• [Task objective] Output all of the data exactly, keeping any images out of the copy.

• [Supplied information]

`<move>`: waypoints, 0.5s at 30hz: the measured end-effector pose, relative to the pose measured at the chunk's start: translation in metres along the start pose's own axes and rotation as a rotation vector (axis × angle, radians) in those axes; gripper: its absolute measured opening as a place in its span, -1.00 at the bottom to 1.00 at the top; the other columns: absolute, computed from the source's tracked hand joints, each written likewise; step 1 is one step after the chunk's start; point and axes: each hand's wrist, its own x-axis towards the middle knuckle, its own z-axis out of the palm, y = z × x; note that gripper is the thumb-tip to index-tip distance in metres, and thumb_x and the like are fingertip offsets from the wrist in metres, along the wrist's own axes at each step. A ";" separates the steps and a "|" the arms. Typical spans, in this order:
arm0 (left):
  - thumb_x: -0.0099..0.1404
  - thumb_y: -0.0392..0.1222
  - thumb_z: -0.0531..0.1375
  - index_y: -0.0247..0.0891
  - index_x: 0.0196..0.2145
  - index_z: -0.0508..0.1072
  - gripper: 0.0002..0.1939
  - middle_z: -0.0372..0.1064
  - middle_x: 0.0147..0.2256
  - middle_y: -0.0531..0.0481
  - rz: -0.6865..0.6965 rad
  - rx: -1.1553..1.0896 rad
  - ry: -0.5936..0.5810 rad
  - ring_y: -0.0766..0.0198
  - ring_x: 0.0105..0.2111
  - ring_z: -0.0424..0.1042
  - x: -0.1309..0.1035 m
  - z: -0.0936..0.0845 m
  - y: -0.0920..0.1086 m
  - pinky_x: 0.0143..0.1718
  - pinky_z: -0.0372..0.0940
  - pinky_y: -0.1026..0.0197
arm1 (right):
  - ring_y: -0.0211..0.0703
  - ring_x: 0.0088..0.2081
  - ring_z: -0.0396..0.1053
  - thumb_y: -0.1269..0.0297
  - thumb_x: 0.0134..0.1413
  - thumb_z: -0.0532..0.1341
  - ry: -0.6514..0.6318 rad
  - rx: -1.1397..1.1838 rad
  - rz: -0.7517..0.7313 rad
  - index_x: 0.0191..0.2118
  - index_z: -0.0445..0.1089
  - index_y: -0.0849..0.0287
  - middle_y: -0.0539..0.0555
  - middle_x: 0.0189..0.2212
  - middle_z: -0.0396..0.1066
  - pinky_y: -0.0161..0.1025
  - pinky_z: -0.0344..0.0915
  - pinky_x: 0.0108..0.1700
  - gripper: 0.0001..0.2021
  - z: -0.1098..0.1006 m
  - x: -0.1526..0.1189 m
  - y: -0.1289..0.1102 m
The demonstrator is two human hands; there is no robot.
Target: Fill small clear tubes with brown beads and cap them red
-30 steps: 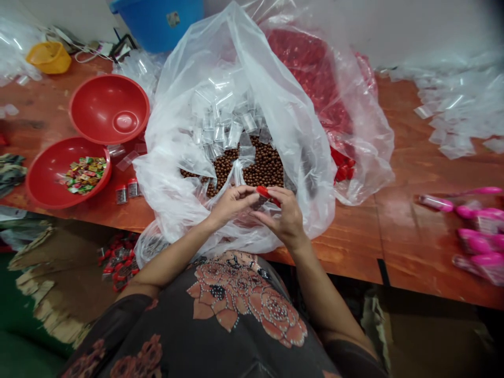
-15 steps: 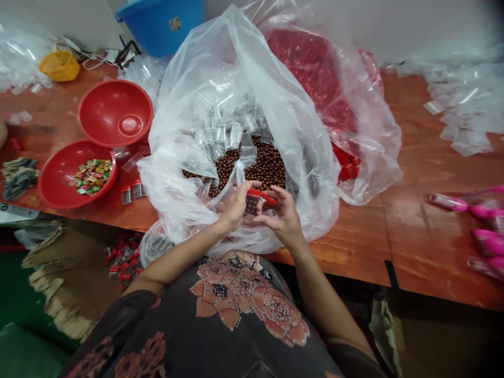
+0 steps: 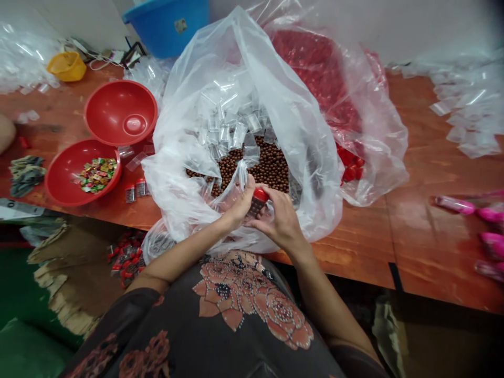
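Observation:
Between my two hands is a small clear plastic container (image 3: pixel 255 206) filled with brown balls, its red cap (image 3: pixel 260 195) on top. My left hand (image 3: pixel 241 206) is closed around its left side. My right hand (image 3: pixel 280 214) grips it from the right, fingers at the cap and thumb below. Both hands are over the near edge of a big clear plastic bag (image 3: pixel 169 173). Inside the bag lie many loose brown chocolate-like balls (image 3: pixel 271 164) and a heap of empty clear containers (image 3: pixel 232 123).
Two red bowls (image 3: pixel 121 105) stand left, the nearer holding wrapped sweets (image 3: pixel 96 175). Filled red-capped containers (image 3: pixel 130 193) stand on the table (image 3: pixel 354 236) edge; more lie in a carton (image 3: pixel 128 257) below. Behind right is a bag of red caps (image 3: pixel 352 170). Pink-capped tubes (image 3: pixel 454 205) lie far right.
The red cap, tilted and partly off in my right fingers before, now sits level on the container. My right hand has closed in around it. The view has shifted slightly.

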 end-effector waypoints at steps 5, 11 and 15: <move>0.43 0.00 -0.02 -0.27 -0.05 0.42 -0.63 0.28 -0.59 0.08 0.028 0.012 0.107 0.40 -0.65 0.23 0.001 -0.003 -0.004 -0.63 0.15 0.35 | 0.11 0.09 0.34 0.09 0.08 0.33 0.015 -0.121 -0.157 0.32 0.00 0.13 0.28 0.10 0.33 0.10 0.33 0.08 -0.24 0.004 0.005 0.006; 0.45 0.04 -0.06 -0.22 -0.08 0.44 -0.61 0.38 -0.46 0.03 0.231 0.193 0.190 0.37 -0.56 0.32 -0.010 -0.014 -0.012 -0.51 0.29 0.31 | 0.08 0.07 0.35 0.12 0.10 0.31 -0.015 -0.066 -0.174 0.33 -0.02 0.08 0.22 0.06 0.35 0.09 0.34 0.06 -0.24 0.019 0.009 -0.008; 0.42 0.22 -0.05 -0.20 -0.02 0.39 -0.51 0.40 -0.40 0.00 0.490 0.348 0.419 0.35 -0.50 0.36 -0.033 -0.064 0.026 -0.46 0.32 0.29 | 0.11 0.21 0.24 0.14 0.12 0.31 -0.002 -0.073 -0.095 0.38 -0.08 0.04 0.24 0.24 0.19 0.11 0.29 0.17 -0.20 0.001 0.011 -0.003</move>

• [Written response]
`<move>`: waypoints, 0.5s at 30hz: the measured end-effector pose, relative to the pose measured at the chunk's start: translation in metres along the start pose's own axes and rotation as a rotation vector (axis × angle, radians) in those axes; gripper: its absolute measured opening as a place in its span, -1.00 at the bottom to 1.00 at the top; the other columns: absolute, computed from the source's tracked hand joints, each written likewise; step 1 is one step after the chunk's start; point and axes: each hand's wrist, its own x-axis towards the middle knuckle, its own z-axis out of the palm, y = z × x; note that gripper is the thumb-tip to index-tip distance in metres, and thumb_x and the like are fingertip offsets from the wrist in metres, along the wrist's own axes at each step. A ";" separates the steps and a "|" the arms. Typical spans, in this order:
arm0 (left):
  - thumb_x: -0.0099..0.1404
  - thumb_y: -0.0392..0.1222
  - thumb_z: -0.0531..0.1375
  - index_y: -0.0247..0.0891
  - index_x: 0.0196..0.2145
  - index_z: -0.0508..0.1072
  - gripper: 0.0002..0.1939
  - middle_z: -0.0372..0.1064
  - middle_x: 0.0147..0.2256
  - middle_y: -0.0531..0.0481
  - rz: -0.6865..0.6965 rad
  - rx: -1.1553..1.0896 rad
  - ry: -0.5936..0.5810 rad
  - ring_y: -0.0766..0.0198
  - ring_x: 0.0105..0.2111
  - ring_z: -0.0424..0.1042
  - x: -0.1309..0.1035 m
  - z: -0.0936..0.0845 m
  - y: -0.0920..0.1086 m
  - pinky_x: 0.0143..0.1718
  - pinky_z: -0.0372..0.0940
  - pinky_y: -0.1026..0.0197
arm1 (right):
  - ring_y: -0.0211..0.0703
  - ring_x: 0.0088..0.2081
  - ring_z: -0.0396..0.1053
  - thumb_y: -0.1269..0.0297
  - thumb_x: 0.0134..0.1413
  - thumb_z: -0.0532..0.1341
  - ry: -0.6514..0.6318 rad
  - rx: -1.1397..1.1838 rad
  - rz: -0.7517..0.7313 rad
  - index_x: 0.0191..0.2118
  - index_z: -0.0445..0.1089
  - index_y: -0.0849..0.0287
  - middle_y: -0.0539..0.0555
  - middle_x: 0.0189..0.2212
  - middle_z: -0.0396..0.1066
  - pinky_y: -0.0161..0.1025
  - pinky_z: -0.0344..0.0915
  - pinky_x: 0.0108..0.1700
  - gripper: 0.0001..0.2021
  - z: -0.1098..0.1006 m
  - x: -0.1526..0.1189 m
  - y: -0.1289..0.1102 m
The demonstrator is two human hands; there is no robot.
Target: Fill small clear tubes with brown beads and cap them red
-30 steps: 
-15 steps: 
+0 steps: 
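Observation:
Between my two hands is a small clear plastic container (image 3: pixel 255 206) filled with brown balls, its red cap (image 3: pixel 260 195) on top. My left hand (image 3: pixel 241 206) is closed around its left side. My right hand (image 3: pixel 280 214) grips it from the right, fingers at the cap and thumb below. Both hands are over the near edge of a big clear plastic bag (image 3: pixel 169 173). Inside the bag lie many loose brown chocolate-like balls (image 3: pixel 271 164) and a heap of empty clear containers (image 3: pixel 232 123).
Two red bowls (image 3: pixel 121 105) stand left, the nearer holding wrapped sweets (image 3: pixel 96 175). Filled red-capped containers (image 3: pixel 130 193) stand on the table (image 3: pixel 354 236) edge; more lie in a carton (image 3: pixel 128 257) below. Behind right is a bag of red caps (image 3: pixel 352 170). Pink-capped tubes (image 3: pixel 454 205) lie far right.
The red cap, tilted and partly off in my right fingers before, now sits level on the container. My right hand has closed in around it. The view has shifted slightly.
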
 end-effector waypoints at steps 5, 11 and 15: <move>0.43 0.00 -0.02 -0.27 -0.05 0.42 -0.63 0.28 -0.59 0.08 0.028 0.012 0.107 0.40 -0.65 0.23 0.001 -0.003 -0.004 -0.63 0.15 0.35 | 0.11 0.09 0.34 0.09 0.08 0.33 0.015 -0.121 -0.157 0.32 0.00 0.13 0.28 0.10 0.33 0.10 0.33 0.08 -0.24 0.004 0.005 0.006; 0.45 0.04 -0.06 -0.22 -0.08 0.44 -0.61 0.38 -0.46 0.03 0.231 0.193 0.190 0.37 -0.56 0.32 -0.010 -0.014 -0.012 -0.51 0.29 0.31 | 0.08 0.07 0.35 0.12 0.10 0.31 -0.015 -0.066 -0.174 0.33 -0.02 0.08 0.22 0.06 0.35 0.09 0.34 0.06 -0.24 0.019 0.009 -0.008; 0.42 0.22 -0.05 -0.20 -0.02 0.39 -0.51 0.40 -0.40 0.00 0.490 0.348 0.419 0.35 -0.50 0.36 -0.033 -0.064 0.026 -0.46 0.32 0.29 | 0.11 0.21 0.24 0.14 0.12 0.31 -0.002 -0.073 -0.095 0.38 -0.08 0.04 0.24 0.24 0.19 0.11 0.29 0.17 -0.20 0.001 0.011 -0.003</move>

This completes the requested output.